Als Astrid Lindgren 1978 den „Frankfurter Friedenspreis" verliehen bekam erzählte sie folgende Geschichte über eine Bekannte:

„Sie war eine junge Mutter zu der Zeit, als man noch an den Bibelspruch glaubte: "Wer die Rute schont, verdirbt den Knaben." Im Grunde ihres Herzens glaubte sie nicht daran, sie liebte ihren Jungen und erzog ihn mit Liebe.
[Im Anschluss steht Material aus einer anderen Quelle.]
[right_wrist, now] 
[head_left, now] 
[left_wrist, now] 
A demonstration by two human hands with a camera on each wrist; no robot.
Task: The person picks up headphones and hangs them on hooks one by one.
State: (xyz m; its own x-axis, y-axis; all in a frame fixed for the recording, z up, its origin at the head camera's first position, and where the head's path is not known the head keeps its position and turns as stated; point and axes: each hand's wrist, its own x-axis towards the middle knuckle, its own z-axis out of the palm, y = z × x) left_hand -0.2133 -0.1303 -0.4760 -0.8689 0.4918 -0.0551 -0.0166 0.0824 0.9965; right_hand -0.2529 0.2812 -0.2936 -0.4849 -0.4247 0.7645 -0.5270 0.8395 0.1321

Aber eines Tages hatte ihr kleiner Sohn etwas getan, wofür er ihrer Meinung nach eine Tracht Prügel verdient hatte. Die erste in seinem Leben!

Sie trug ihm auf, in den Garten zu gehen und selber nach einem Stock zu suchen, den er ihr bringen sollte. Der kleine Junge ging und blieb lange fort. Schließlich kam er weinend zurück und sagte: "Ich habe keinen Stock finden können, aber hier hast du einen Stein, den kannst du ja nach mir werfen." Da fing auch die Mutter an zu weinen, denn sie sah nun alles mit den Augen des Kindes. Der Sohn musste gedacht haben: "Meine Mutter will mir wirklich weh tun, und das kann sie ja auch mit einem Stein." Sie nahm ihren Sohn in die Arme und legte den Stein auf ein Bord in der Küche. Und dort blieb er auch bis heute als ständige Mahnung: „Nie wieder Gewalt!"